Orchestra Holdings (TSE:6533) Is Paying Out A Larger Dividend Than Last Year
Orchestra Holdings Inc. (TSE:6533) has announced that it will be increasing its dividend from last year's comparable payment on the 31st of March to ¥11.00. This takes the annual payment to 1.2% of the current stock price, which unfortunately is below what the industry is paying.
View our latest analysis for Orchestra Holdings
Orchestra Holdings' Dividend Is Well Covered By Earnings
Even a low dividend yield can be attractive if it is sustained for years on end. However, Orchestra Holdings' earnings easily cover the dividend. As a result, a large proportion of what it earned was being reinvested back into the business.

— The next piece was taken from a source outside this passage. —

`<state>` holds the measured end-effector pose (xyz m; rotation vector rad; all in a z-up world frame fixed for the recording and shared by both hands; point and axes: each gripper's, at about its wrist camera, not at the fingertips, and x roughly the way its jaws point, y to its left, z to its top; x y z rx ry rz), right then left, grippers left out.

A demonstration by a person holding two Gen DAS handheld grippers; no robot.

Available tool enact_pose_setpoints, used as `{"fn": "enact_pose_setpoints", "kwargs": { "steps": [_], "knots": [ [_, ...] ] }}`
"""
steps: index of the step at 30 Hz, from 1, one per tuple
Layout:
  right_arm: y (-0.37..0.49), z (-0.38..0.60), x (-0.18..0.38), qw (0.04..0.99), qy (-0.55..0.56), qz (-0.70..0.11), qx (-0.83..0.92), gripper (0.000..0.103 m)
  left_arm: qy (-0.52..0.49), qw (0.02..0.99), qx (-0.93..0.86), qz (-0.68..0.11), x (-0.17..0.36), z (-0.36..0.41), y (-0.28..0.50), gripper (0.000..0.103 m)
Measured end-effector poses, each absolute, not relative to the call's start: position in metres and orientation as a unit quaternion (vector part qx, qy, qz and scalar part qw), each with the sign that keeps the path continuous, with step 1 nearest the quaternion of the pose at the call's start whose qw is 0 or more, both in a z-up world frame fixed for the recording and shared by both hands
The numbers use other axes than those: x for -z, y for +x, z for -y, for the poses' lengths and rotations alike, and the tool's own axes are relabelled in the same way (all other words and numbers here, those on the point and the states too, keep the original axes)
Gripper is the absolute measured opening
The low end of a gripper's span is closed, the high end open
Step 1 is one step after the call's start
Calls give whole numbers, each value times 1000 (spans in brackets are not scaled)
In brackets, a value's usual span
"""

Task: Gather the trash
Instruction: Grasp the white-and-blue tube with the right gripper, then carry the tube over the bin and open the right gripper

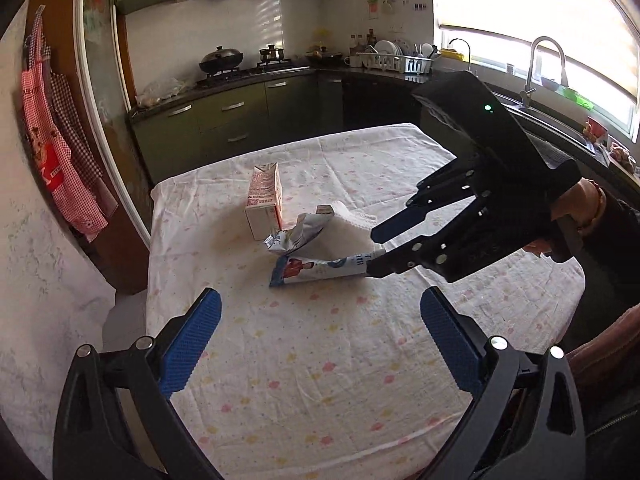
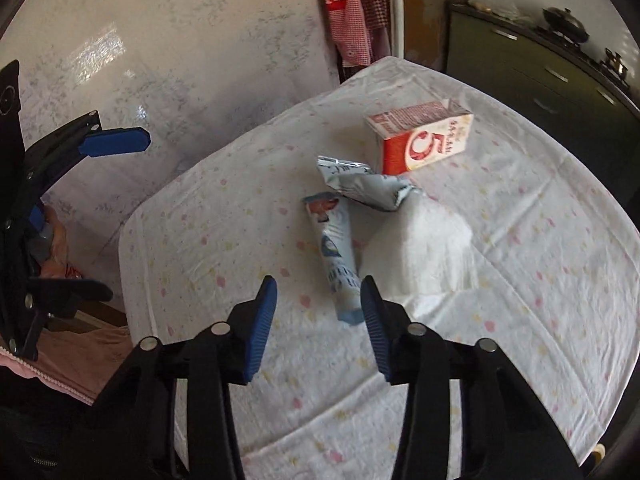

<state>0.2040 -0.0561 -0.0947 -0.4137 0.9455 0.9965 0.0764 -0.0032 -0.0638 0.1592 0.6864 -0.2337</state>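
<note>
On the flowered tablecloth (image 1: 320, 360) lie a flat blue-and-white wrapper (image 1: 316, 270) (image 2: 334, 248), a crumpled silvery wrapper (image 1: 296, 232) (image 2: 368, 188), a red-and-white carton (image 1: 264, 200) (image 2: 424, 140) and a white tissue wad (image 1: 352, 220) (image 2: 424, 248). My right gripper (image 1: 374, 252) (image 2: 318, 286) points down at the flat wrapper's near end. That end lies against one finger while the other stands well off, so nothing is pinched. My left gripper (image 1: 320, 296) hovers wide open and empty over the cloth, short of the trash.
The table's left edge runs along a pale wall with checked aprons (image 1: 60, 152) hanging by a doorway. Dark green cabinets (image 1: 224, 120) with a wok, dish rack and sink (image 1: 536, 80) line the far and right sides. A hand (image 1: 580, 208) holds the right gripper.
</note>
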Motion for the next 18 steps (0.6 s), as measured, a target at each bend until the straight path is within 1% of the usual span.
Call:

If the trend of the last few years continues, EPS will grow by 4.3% over the next 12 months. If the dividend continues on this path, the payout ratio could be 25% by next year, which we think can be pretty sustainable going forward.
Orchestra Holdings Is Still Building Its Track Record
It is great to see that Orchestra Holdings has been paying a stable dividend for a number of years now, however we want to be a bit cautious about whether this will remain true through a full economic cycle. Since 2018, the annual payment back then was ¥4.00, compared to the most recent full-year payment of ¥11.00. This implies that the company grew its distributions at a yearly rate of about 18% over that duration. It is always nice to see strong dividend growth, but with such a short payment history we wouldn't be inclined to rely on it until a longer track record can be developed.
Dividend Growth May Be Hard To Achieve
Some investors will be chomping at the bit to buy some of the company's stock based on its dividend history. Earnings per share has been crawling upwards at 4.3% per year. While growth may be thin on the ground, Orchestra Holdings could always pay out a higher proportion of earnings to increase shareholder returns.
In Summary
In summary, it's great to see that the company can raise the dividend and keep it in a sustainable range. While the payout ratios are a good sign, we are less enthusiastic about the company's dividend record. The dividend looks okay, but there have been some issues in the past, so we would be a little bit cautious.
Companies possessing a stable dividend policy will likely enjoy greater investor interest than those suffering from a more inconsistent approach. However, there are other things to consider for investors when analysing stock performance. Case in point: We've spotted 4 warning signs for Orchestra Holdings (of which 1 is significant!) you should know about. Looking for more high-yielding dividend ideas? Try our collection of strong dividend payers.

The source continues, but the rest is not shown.